Sulfur Polymers Could Enable Long-Lasting, High-Capacity Batteries

Lithium-sulfur batteries promise to store four to five times as much energy as today’s best lithium-ion batteries. But some major practical hurdles have stood in the way of their commercialization. Now researchers demonstrate that a sulfur-based polymer could be the solution for lightweight, inexpensive batteries that store large amounts of energy (ACS Macro Lett. 2014, DOI: 10.1021/mz400649w).

Lithium-sulfur batteries aren’t practical because they don’t last. “Lithium-ion batteries can last 1,000 charge cycles, but lithium-sulfur batteries tend to fail before they’re charged 100 times,” says Jeffrey Pyun, a chemist at the University of Arizona. Elemental sulfur in these batteries’ cathodes reacts with lithium ions in the electrolyte to eventually form lithium sulfur salts that deposit and build up on the electrodes. These side reactions deplete the cathode of its sulfur, decreasing the storage capacity of the battery and causing structural problems for the electrodes.

Several groups have extended the lifetimes of lithium-sulfur batteries by trapping the element inside nanomaterials, which prevents it from dissolving from the cathode. Unfortunately these cathode materials are expensive, Pyun says.

He thinks electrodes made from sulfur polymers, like other plastic products, should be inexpensive to manufacture on a large scale. The raw material is abundant: 60 million tons of elemental sulfur are produced each year, mostly during petroleum refining, and there are few uses for it.

Then last year, Pyun’s group reported a way to transform this elemental sulfur into an inexpensive cathode material (Nat. Chem. 2013, DOI: 10.1038/nchem.1624). By heating the sulfur to 185 ºC and then adding an organic compound, 1,3-diisopropenylbenzene, the researchers form a copolymer containing strings of sulfur atoms tangled up with the diisopropenylbenzene. The organic part of the polymer doesn’t store energy or participate in reactions in the battery. Rather, Pyun says, it seems to act as a plasticizer that keeps the lithium-sulfur salts in the reactive mix, rather than in intractable deposits.

In the new study, the team wanted to find the best cathode material recipe and test it in batteries, something they didn’t do in the 2013 paper. They tested 2,032 copolymers, each with different amounts of sulfur, in coin-cell batteries. These batteries resemble those used in wristwatches and are the standard way researchers test new battery designs.

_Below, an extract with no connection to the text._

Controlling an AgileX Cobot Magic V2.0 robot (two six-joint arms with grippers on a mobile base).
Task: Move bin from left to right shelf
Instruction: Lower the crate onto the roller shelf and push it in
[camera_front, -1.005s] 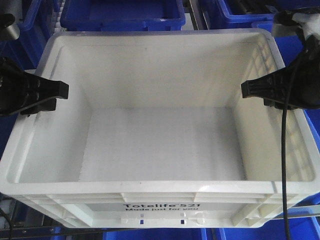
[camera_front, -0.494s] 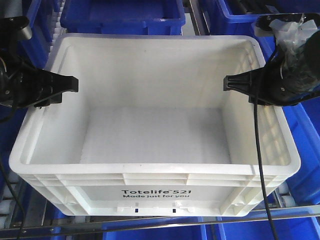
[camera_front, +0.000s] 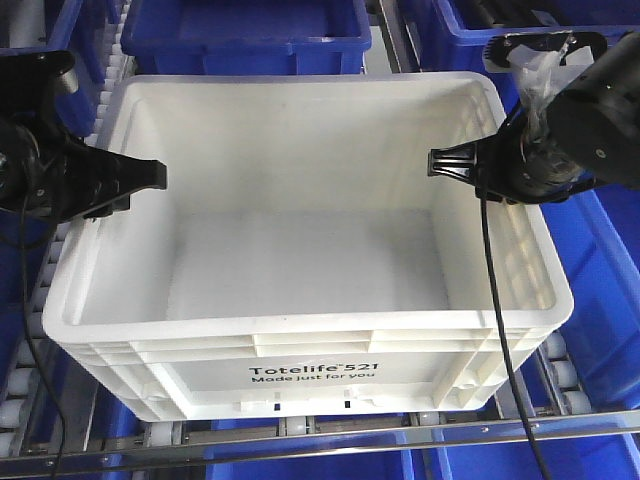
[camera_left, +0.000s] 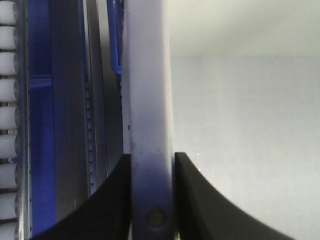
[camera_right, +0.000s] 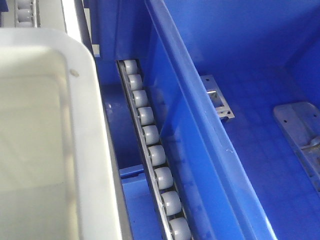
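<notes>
The white bin, printed "Totelife 521", stands empty on the shelf rollers, its print facing the camera. My left gripper straddles the bin's left wall, one black finger inside. In the left wrist view both fingers press the wall from either side, so the gripper is shut on it. My right gripper sits at the right wall, one finger reaching inside. The right wrist view shows only the bin's rim; its fingers are hidden there.
Blue bins stand behind and to the right of the white one; the right one's wall runs close alongside. A roller track lies between them. A metal rail edges the shelf front. A black cable hangs from the right arm.
The bin has moved away from the camera and lower, now resting on the rollers. Both grippers travelled with its side walls and kept their places on them.
</notes>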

The best performing copolymer consisted of 90% sulfur by mass. Batteries using this copolymer had an initial storage capacity of 1,225 mAh per gram of material. After 100 charge-discharge cycles, the capacity dropped to 1,005 mAh/g, and after 500 cycles it fell to about 635 mAh/g. In comparison, a lithium-ion battery typically starts out with a storage capacity of 200 mAh/g but maintains it for the life of the battery, Pyun says.

To become a commercial product, a battery made with the sulfur polymer will need to have a steady storage capacity throughout its lifetime and be able to last the 1,000 cycles of today’s batteries. To get there, Pyun is experimenting with other kinds of sulfur copolymers that may have better properties.

“This shows that polymeric sulfur is a competitive material” for lithium-sulfur battery electrodes, says Jodie L. Lutkenhaus, a chemical engineer at Texas A&M University. Lutkenhaus, who is also developing polymer battery materials, says that the polymers show promise in other ways besides high storage capacity. Polymer batteries are likely to be cheaper and lighter, and they could enable flexible storage devices for portable electronics. They could even do double duty as a structural material—for example, as an airplane wing or a car door that also stores energy.